Associations Between the Molecular and Optical Properties of Dissolved Organic Matter in the Florida Everglades, a Model Coastal Wetland System

Abstract

Optical properties are easy-to-measure proxies for dissolved organic matter (DOM) composition, source, and reactivity. However, the molecular signature of DOM associated with such optical parameters remains poorly defined. The Florida coastal Everglades is a subtropical wetland with diverse vegetation (e.g., sawgrass prairies, mangrove forests, seagrass meadows) and DOM sources (e.g., terrestrial, microbial, and marine). As such, the Everglades is an excellent model system from which to draw samples of diverse origin and composition to allow classically-defined optical properties to be linked to molecular properties of the DOM pool. We characterized a suite of seasonally- and spatially-collected DOM samples using optical measurements (EEM-PARAFAC, SUVA254, S275-295, S350-400, SR, FI, freshness index, and HIX) and ultrahigh resolution mass spectrometry (FTICR-MS). Spearman's rank correlations between FTICR-MS signal intensities of individual molecular formulae and optical properties determined which molecular formulae were associated with each PARAFAC component and optical index. The molecular families that tracked with the optical indices were generally in agreement with conventional biogeochemical interpretations. Therefore, although they represent only a small portion of the bulk DOM pool, absorbance, and fluorescence measurements appear to be appropriate proxies for the aquatic cycling of both optically-active and associated optically-inactive DOM in coastal wetlands.
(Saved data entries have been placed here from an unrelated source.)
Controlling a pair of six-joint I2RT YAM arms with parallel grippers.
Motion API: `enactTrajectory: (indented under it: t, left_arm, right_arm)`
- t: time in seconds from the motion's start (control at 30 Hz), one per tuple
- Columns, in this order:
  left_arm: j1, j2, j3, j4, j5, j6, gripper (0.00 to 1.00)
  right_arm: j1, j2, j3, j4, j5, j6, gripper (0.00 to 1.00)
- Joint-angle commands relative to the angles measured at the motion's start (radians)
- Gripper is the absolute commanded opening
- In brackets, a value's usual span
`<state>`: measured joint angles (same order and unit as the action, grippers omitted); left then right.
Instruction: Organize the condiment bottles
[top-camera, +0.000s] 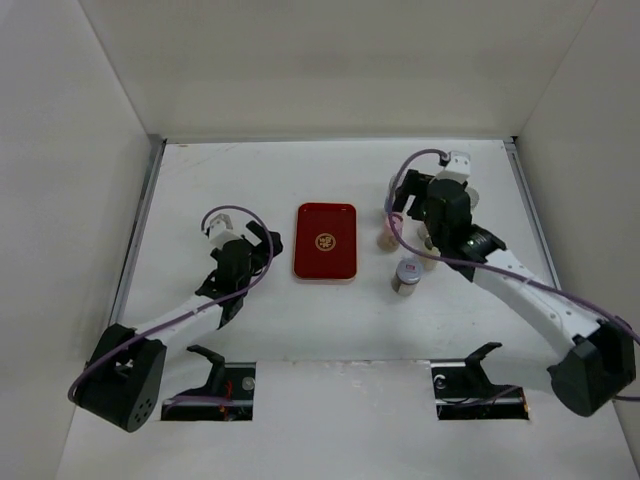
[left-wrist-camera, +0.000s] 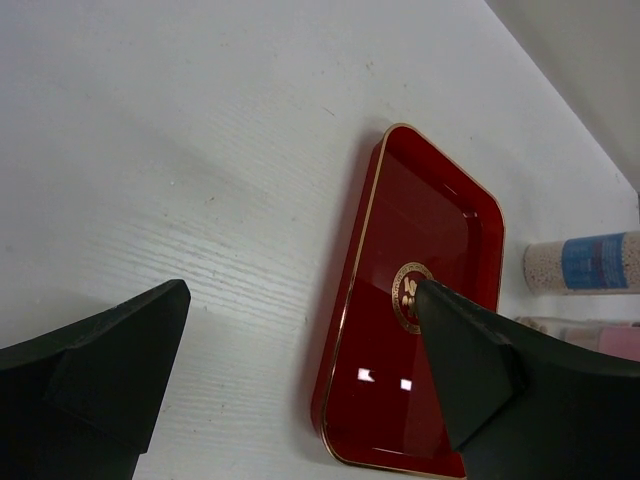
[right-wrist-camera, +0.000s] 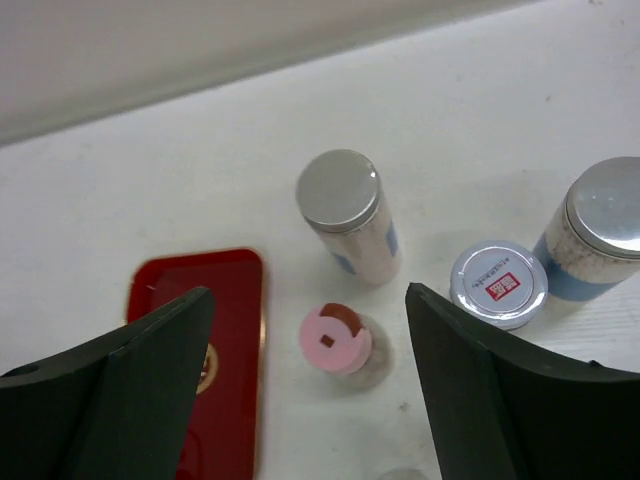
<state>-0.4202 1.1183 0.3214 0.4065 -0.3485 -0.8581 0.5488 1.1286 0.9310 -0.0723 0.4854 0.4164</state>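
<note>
Hovering with jaws apart, the right gripper (right-wrist-camera: 310, 300) is hanging over a small pink-capped cylindrical bottle (right-wrist-camera: 337, 340) among other condiment bottles (right-wrist-camera: 498, 285) toward the right edge of the white counter (top-camera: 300, 330), seemingly light, rigid, slick, best pinched around its body; the left gripper (left-wrist-camera: 300, 290) is gaping empty.
</note>
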Motion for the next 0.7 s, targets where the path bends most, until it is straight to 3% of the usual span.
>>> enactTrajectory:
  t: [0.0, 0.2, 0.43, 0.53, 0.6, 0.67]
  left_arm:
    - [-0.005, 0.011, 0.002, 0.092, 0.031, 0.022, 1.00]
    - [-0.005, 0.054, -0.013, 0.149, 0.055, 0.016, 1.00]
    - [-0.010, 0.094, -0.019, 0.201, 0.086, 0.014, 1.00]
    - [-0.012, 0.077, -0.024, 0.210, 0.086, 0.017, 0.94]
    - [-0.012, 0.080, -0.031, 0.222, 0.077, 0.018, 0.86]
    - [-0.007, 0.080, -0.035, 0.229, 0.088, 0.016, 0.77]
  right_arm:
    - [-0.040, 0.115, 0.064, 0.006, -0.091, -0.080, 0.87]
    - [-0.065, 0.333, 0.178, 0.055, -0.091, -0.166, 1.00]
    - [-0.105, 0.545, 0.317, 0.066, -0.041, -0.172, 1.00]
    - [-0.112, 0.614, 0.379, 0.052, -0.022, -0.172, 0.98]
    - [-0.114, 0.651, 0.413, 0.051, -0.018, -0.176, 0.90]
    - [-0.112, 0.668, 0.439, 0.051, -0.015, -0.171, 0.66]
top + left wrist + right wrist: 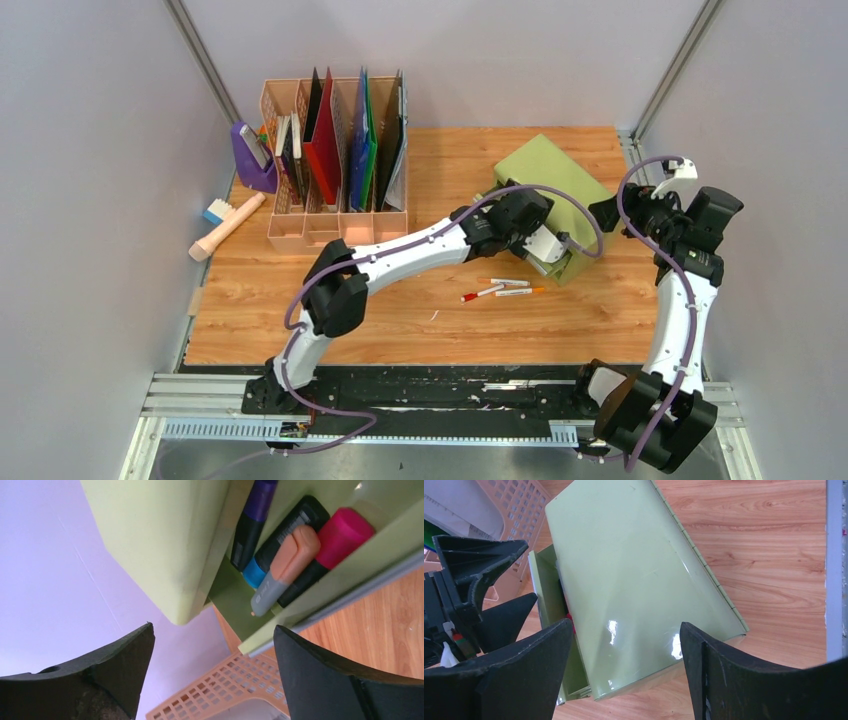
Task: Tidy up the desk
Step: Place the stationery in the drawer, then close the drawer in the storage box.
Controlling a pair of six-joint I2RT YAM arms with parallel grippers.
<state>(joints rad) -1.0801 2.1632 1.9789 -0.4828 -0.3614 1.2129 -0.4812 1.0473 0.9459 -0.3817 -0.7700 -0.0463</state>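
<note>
Desk (400,320) of light wood grain spread beneath both pincers, not yet tidy. A few loose pens (505,290) on it, just beside the left pincer (212,630) on the side toward the arm bases.

Left pincer spread wide, gripping nothing, parked at the mouth of the pulled-out drawer (345,577) of the green cabinet (555,165). Ahead of its fingertips, inside the drawer: purple marker (257,510), black marker (287,532) with a blue end, orange highlighter (290,555), pink highlighter (340,535), packed side by side.

Right pincer (624,627) likewise wide and empty, hanging above the cabinet top, the left pincer close on its left. Peach file rack (335,150) well apart from both.

Judged risks:
- Catching a finger on the drawer lip when backing out, so dragging or tipping the cabinet.
- Nudging the thin pens into a roll when coming down on them with so wide a spread.
- Collision between arms crowded round one cabinet.
- An off-centre push on the drawer, skewing the cabinet instead of closing it.
</note>
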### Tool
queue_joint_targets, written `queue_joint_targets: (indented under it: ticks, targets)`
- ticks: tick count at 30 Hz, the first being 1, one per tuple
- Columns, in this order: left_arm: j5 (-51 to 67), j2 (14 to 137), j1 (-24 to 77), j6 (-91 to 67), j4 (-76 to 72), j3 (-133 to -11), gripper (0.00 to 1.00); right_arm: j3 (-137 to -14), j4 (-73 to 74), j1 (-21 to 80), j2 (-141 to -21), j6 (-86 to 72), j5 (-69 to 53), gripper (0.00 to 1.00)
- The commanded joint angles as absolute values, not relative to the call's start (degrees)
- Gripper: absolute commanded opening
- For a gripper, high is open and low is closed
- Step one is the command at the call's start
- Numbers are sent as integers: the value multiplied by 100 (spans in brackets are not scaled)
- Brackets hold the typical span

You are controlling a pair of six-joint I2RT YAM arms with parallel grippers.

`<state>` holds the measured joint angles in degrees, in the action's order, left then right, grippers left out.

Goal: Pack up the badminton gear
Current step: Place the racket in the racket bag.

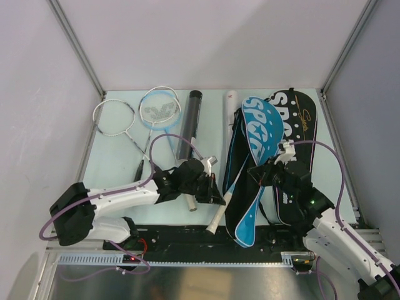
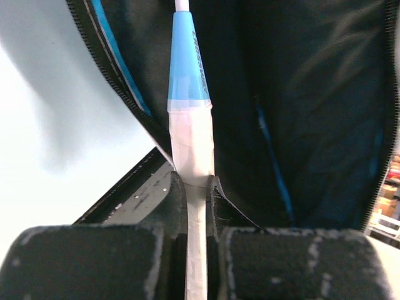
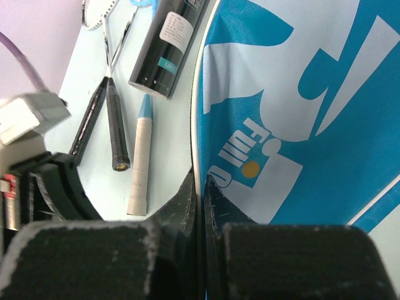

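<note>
We see the left claw (image 2: pixel 197 187) clenched on a white handle (image 2: pixel 191 147), its pads pressed against both sides. Above the grip sits a blue cone (image 2: pixel 186 56), and from there the shaft (image 2: pixel 181 5) runs into the open mouth of the black bag (image 2: pixel 300 112), past the zip edge. In the top view this handle lies near the front edge of the table (image 1: pixel 112 164), slanting up toward the bag's left side, its butt end pointing at the arm bases.

The right claw (image 3: pixel 201 190) is pinched tight on the edge of the blue flap (image 3: pixel 300 112), which lies over the bag on the right half of the table.

Two more rackets rest at the far left: the white racket (image 1: pixel 114 117) and the blue racket (image 1: pixel 160 106), heads side by side, shafts crossing, their black handles (image 1: pixel 140 170) close together. The tube (image 1: pixel 189 125) lies just right of the blue racket's head, and its near end runs under the left arm
</note>
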<state>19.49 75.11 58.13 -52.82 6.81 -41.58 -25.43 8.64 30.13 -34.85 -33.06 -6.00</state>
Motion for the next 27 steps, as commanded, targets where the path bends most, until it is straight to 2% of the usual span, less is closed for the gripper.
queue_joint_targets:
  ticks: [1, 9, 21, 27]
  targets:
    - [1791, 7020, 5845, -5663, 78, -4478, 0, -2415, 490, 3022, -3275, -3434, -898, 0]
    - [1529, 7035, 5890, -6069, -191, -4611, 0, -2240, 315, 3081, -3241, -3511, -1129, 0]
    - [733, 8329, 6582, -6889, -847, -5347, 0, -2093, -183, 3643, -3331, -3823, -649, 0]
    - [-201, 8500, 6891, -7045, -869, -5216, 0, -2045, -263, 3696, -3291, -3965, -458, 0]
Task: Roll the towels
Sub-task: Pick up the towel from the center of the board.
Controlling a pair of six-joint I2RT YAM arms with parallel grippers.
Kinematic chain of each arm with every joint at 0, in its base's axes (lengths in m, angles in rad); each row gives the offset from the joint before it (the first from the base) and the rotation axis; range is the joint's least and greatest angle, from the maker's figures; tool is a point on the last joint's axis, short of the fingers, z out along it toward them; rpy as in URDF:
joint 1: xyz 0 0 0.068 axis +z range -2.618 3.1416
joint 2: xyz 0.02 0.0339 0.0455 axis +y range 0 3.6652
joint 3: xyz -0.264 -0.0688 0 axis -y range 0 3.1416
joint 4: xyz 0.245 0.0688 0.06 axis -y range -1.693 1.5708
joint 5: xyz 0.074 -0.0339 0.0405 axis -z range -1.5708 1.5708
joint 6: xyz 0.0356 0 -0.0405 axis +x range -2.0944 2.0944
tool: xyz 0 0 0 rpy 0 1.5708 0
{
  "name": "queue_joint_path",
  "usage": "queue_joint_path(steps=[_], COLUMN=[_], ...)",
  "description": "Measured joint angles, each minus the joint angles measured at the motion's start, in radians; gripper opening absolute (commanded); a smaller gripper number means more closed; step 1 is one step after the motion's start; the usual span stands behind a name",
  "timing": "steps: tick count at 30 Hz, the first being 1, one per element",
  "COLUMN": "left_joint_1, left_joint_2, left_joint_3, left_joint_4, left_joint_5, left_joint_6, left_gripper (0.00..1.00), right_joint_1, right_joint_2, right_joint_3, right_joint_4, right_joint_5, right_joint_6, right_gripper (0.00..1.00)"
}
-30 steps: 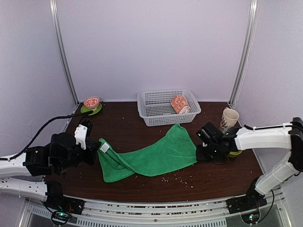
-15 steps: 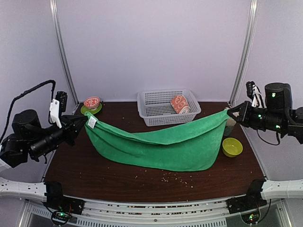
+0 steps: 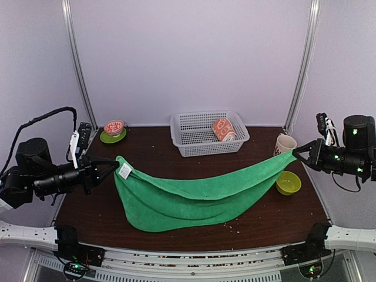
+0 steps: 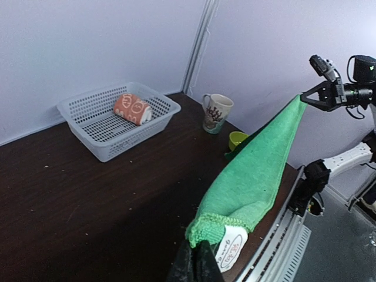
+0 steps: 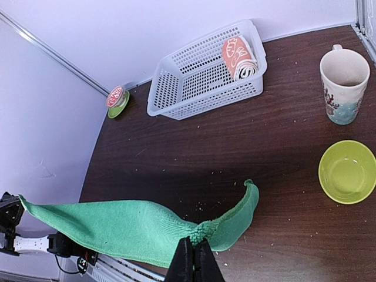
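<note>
The green towel (image 3: 194, 197) hangs stretched between both arms above the table, sagging in the middle with its lower edge near the front. My left gripper (image 3: 113, 168) is shut on its left corner, by the white label (image 4: 230, 248). My right gripper (image 3: 295, 152) is shut on the opposite corner of the green towel (image 5: 117, 226). In the left wrist view the green towel (image 4: 258, 170) runs away toward the right arm. The peach-orange towel (image 3: 223, 129) lies rolled up in the white basket (image 3: 194, 138), also seen as a roll (image 5: 239, 56) in the right wrist view.
A patterned mug (image 3: 285, 144) and a yellow-green bowl (image 3: 288, 183) stand at the right. A small green saucer with a red item (image 3: 113, 130) sits at the back left. Crumbs dot the dark table (image 3: 153, 155).
From lying on the table, the green towel was lifted by both corners and pulled taut. Since half a second ago both grippers dropped slightly and the towel sagged lower toward the front.
</note>
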Motion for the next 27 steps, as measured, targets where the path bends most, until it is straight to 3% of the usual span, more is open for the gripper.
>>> queue_joint_path(steps=[5, 9, 14, 22, 27], left_joint_1=[-0.007, -0.008, -0.008, 0.049, 0.073], left_joint_2=[-0.068, -0.105, -0.070, 0.187, 0.174], left_joint_3=[-0.026, -0.068, -0.080, -0.004, -0.021], left_joint_4=[-0.011, -0.012, -0.003, 0.041, 0.070], left_joint_5=[0.134, 0.150, 0.076, -0.025, -0.102], left_joint_6=[-0.079, -0.114, -0.087, 0.019, 0.065], left_gripper=[0.00, 0.00, 0.00, 0.00, 0.00], right_joint_1=[0.000, 0.000, -0.002, -0.102, -0.130], right_joint_2=[-0.072, -0.100, -0.025, 0.198, 0.223], right_joint_3=[0.005, -0.001, -0.049, -0.098, -0.094], right_joint_4=[-0.070, -0.093, -0.032, 0.145, 0.187], right_joint_5=[-0.044, -0.056, -0.043, -0.028, -0.030], right_joint_6=[0.002, 0.012, 0.041, 0.053, 0.026], right_gripper=[0.00, 0.00, 0.00, 0.00, 0.00])
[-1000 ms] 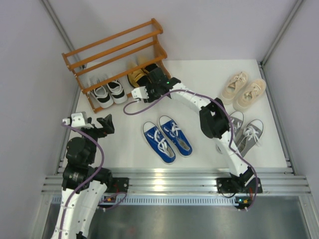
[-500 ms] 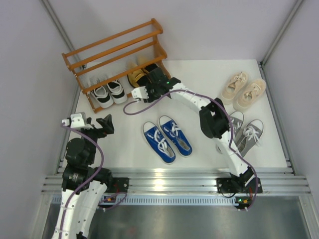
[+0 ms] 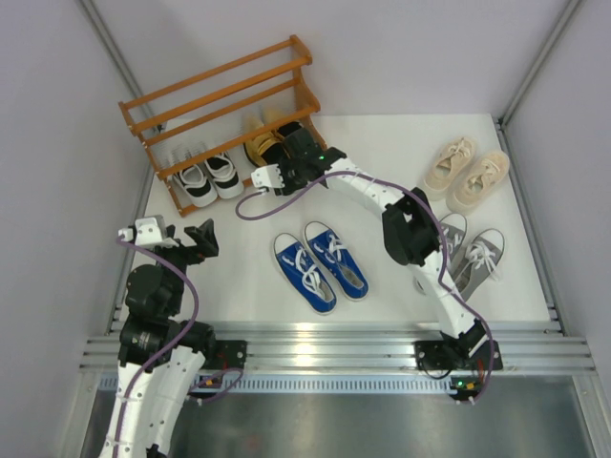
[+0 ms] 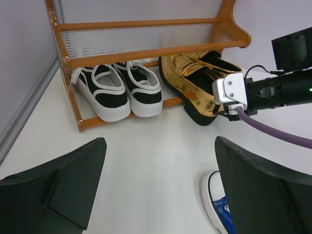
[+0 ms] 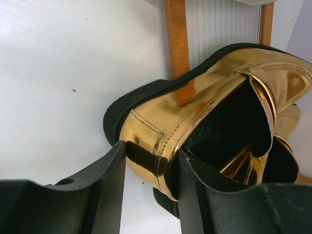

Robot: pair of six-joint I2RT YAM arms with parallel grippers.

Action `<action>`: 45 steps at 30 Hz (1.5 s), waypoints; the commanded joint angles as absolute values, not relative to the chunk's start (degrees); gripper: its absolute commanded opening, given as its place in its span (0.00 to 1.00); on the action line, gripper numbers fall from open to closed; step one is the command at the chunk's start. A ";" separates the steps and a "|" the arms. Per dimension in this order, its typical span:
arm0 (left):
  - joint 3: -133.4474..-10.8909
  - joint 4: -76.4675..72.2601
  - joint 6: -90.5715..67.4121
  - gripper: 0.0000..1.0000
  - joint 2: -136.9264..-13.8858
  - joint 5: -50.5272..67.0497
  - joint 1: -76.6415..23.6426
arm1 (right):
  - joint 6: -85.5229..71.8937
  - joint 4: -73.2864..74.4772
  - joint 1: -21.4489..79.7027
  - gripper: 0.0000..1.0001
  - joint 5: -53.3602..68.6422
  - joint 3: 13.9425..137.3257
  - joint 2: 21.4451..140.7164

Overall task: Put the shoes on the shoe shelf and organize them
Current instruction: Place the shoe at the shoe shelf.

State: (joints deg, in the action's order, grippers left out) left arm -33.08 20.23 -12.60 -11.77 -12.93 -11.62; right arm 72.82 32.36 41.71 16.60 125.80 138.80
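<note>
The orange-brown shoe shelf (image 3: 220, 91) stands at the back left. Black-and-white sneakers (image 3: 210, 176) sit on its lowest tier, left side. My right gripper (image 3: 291, 143) is shut on the heel of a gold loafer (image 5: 165, 122), one finger outside and one inside the shoe. That loafer lies tilted across the shelf's front slat (image 5: 176, 34), its heel over the table. The other gold loafer (image 5: 287, 122) lies just beyond it. My left gripper (image 4: 161, 185) hangs open over bare table, nothing between its fingers. Blue sneakers (image 3: 320, 265) rest mid-table.
Beige lace-ups (image 3: 468, 172) and grey sneakers (image 3: 471, 253) sit on the table's right side. Grey walls close in at the left, back and right. The shelf's upper tiers (image 4: 146, 48) hold nothing. A blue sneaker toe (image 4: 217, 204) lies beside my left gripper's right finger.
My right gripper, with the gold loafer in it, has crept slightly left toward the shelf. The left arm has not moved.
</note>
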 commanded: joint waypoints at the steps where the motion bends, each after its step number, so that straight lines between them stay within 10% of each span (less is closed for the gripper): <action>1: -32.78 18.72 -13.27 0.98 -11.25 -13.01 -11.43 | 74.79 21.45 41.57 0.24 16.26 131.66 131.40; 45: -32.78 18.72 -13.36 0.98 -10.72 -12.83 -11.43 | 77.43 21.01 43.51 0.29 16.35 132.19 129.99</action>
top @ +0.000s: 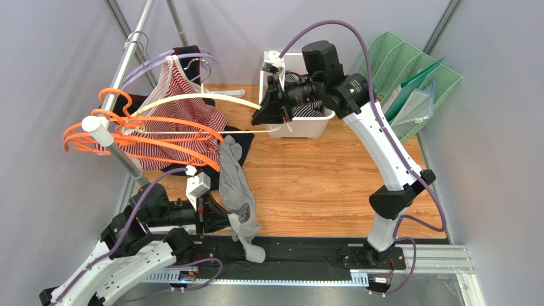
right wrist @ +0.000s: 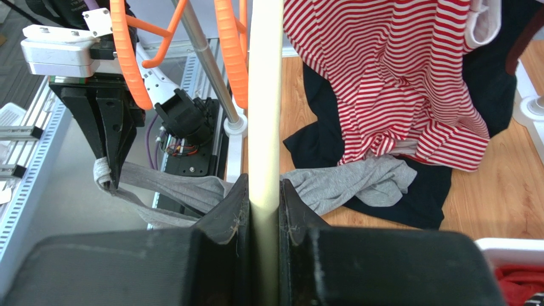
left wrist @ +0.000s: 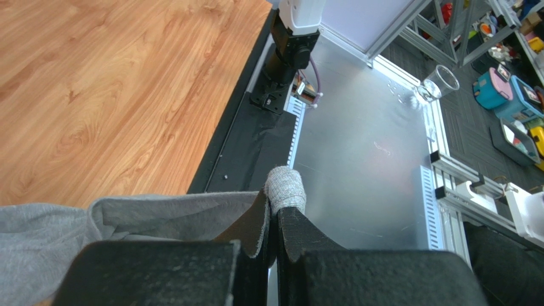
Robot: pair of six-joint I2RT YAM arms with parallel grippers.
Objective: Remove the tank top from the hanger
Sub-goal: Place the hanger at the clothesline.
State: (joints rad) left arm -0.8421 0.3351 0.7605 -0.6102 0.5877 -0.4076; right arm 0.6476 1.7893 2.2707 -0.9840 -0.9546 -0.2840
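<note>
Grey tank top (top: 237, 185) lay draped over wooden table (top: 319, 178), near edge | left gripper (left wrist: 273, 215) clamped its fabric | right gripper (right wrist: 264, 199) pinched cream hanger (right wrist: 265, 95) | red-striped shirt (right wrist: 383, 76) hung beside.

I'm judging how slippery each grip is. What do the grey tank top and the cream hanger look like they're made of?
Tank top: soft knit, probably cotton jersey, matte. It hangs limp and bunches into folds.
Hanger: seems to be smooth plastic, slightly glossy. It is an even cream rod with no grain, though coated metal can't be ruled out.
</note>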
Keywords: EEM-PARAFAC; Florida coastal Everglades; absorbance; dissolved organic matter; fluorescence; subtropical wetland; ultrahigh resolution mass spectrometry.

Figure 1

Everglades sampling sites along Shark River Slough (SRS2, SRS4, SRS6) and Taylor Slough (TS2, TS7, TS10). Gray arrows show the flow of water along the Shark River Slough, which flows from the north to the southwest into the Gulf of Mexico, and Taylor Slough, which flows south into Florida Bay.

Figure 2

EEMs of PARAFAC components for Everglades DOM. Fluorescence spectra are labeled with conventional peaks A_C, C, A_C+, C+, A_M, M, B, and T (defined in the text).

Figure 3

Van Krevelen distributions of molecular formulae positively correlated with each Everglades PARAFAC component (corresponding EEMs are shown in Figure 2).

Figure 4

Molecular formulae positively correlated with (A) SUVA₂₅₄, (B) HIX, (C) FI, and (D) freshness index.

Figure 5

Molecular formulae positively correlated with (A) S_R, (B) S_275−295 and (C) S_350−400, and negatively correlated with (D) S_R, (E) S_275−295, and (F) S_350−400. Panels (B) and (C) show formulae assigned to mass spectral peaks which become more abundant as spectral slopes became steeper. Panels (E) and (F) show formulae assigned to mass spectral peaks which become more abundant as spectral slopes became shallower.

Figure 6

A heat map of the number of molecular formulae which tracked positively with multiple PARAFAC components and/or optical indices. Blocks are colored along a gradient from blue (few or no shared formulae) to red (many shared formulae). Red blocks indicate that very similar molecular families are associated with two optical properties.

Figure 7

Molecular mass (first column), H/C ratio (second column) and modified aromaticity index (AI-mod; third column) distributions of formulae associated with optical properties. Plots (A–C) show the distributions of formulae which positively correlated with PARAFAC components. Plots (D–F) show the distributions for optical properties which track with allochthonous or terrestrial-type DOM (formulae positively correlated with SUVA₂₅₄, HIX and formulae negatively correlated with S_275−295, S_350−400, and S_R). Plots (G–I) show the distributions for optical properties which track with autochthonous or microbial-type DOM (formulae positively correlated with FI, freshness index, S_275−295, S_350−400, and S_R).